> _Directions for this task_
This exercise calls for an exact copy of the listing below.

____ Stored data

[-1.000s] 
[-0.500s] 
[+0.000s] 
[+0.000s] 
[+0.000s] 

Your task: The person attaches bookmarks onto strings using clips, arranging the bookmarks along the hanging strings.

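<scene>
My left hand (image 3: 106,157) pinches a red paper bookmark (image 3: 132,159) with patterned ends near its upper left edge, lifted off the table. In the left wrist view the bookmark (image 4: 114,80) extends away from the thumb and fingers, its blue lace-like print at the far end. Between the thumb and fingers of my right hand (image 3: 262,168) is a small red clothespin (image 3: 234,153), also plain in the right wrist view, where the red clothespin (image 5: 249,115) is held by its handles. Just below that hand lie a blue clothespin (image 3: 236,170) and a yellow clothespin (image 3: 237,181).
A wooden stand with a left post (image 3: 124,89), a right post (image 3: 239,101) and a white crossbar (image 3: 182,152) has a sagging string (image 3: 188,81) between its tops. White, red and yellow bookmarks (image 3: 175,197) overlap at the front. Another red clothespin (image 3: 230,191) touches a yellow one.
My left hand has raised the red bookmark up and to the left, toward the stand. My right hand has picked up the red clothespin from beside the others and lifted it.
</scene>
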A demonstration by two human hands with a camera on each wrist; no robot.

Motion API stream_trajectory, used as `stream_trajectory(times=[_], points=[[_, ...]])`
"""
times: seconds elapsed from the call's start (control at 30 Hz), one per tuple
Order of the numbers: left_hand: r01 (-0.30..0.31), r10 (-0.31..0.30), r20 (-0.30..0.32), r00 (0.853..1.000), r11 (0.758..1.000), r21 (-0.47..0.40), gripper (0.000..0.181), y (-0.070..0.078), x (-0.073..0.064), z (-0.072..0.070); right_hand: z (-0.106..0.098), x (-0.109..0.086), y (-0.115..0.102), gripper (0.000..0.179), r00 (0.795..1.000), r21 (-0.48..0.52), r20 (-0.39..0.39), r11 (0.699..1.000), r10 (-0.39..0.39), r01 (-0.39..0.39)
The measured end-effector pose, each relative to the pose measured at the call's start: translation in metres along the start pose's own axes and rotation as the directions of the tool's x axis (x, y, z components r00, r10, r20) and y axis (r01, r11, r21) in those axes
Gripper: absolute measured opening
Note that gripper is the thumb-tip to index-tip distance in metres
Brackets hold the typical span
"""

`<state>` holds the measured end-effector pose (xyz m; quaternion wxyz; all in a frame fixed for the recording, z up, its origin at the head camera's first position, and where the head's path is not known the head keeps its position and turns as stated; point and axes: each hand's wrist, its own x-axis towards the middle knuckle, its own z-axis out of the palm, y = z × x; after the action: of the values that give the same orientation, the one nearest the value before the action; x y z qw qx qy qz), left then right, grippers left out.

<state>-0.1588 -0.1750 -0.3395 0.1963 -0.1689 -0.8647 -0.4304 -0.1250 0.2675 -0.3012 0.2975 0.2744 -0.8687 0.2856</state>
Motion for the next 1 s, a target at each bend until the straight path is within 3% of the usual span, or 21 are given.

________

> _Answer to this problem_
[-1.000s] 
[-0.500s] 
[+0.000s] 
[+0.000s] 
[+0.000s] 

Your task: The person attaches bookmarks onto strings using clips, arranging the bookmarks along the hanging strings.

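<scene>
My left hand (image 3: 106,157) pinches a red paper bookmark (image 3: 132,159) with patterned ends near its upper left edge, lifted off the table. In the left wrist view the bookmark (image 4: 114,80) extends away from the thumb and fingers, its blue lace-like print at the far end. Between the thumb and fingers of my right hand (image 3: 262,168) is a small red clothespin (image 3: 234,153), also plain in the right wrist view, where the red clothespin (image 5: 249,115) is held by its handles. Just below that hand lie a blue clothespin (image 3: 236,170) and a yellow clothespin (image 3: 237,181).
A wooden stand with a left post (image 3: 124,89), a right post (image 3: 239,101) and a white crossbar (image 3: 182,152) has a sagging string (image 3: 188,81) between its tops. White, red and yellow bookmarks (image 3: 175,197) overlap at the front. Another red clothespin (image 3: 230,191) touches a yellow one.
My left hand has raised the red bookmark up and to the left, toward the stand. My right hand has picked up the red clothespin from beside the others and lifted it.
</scene>
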A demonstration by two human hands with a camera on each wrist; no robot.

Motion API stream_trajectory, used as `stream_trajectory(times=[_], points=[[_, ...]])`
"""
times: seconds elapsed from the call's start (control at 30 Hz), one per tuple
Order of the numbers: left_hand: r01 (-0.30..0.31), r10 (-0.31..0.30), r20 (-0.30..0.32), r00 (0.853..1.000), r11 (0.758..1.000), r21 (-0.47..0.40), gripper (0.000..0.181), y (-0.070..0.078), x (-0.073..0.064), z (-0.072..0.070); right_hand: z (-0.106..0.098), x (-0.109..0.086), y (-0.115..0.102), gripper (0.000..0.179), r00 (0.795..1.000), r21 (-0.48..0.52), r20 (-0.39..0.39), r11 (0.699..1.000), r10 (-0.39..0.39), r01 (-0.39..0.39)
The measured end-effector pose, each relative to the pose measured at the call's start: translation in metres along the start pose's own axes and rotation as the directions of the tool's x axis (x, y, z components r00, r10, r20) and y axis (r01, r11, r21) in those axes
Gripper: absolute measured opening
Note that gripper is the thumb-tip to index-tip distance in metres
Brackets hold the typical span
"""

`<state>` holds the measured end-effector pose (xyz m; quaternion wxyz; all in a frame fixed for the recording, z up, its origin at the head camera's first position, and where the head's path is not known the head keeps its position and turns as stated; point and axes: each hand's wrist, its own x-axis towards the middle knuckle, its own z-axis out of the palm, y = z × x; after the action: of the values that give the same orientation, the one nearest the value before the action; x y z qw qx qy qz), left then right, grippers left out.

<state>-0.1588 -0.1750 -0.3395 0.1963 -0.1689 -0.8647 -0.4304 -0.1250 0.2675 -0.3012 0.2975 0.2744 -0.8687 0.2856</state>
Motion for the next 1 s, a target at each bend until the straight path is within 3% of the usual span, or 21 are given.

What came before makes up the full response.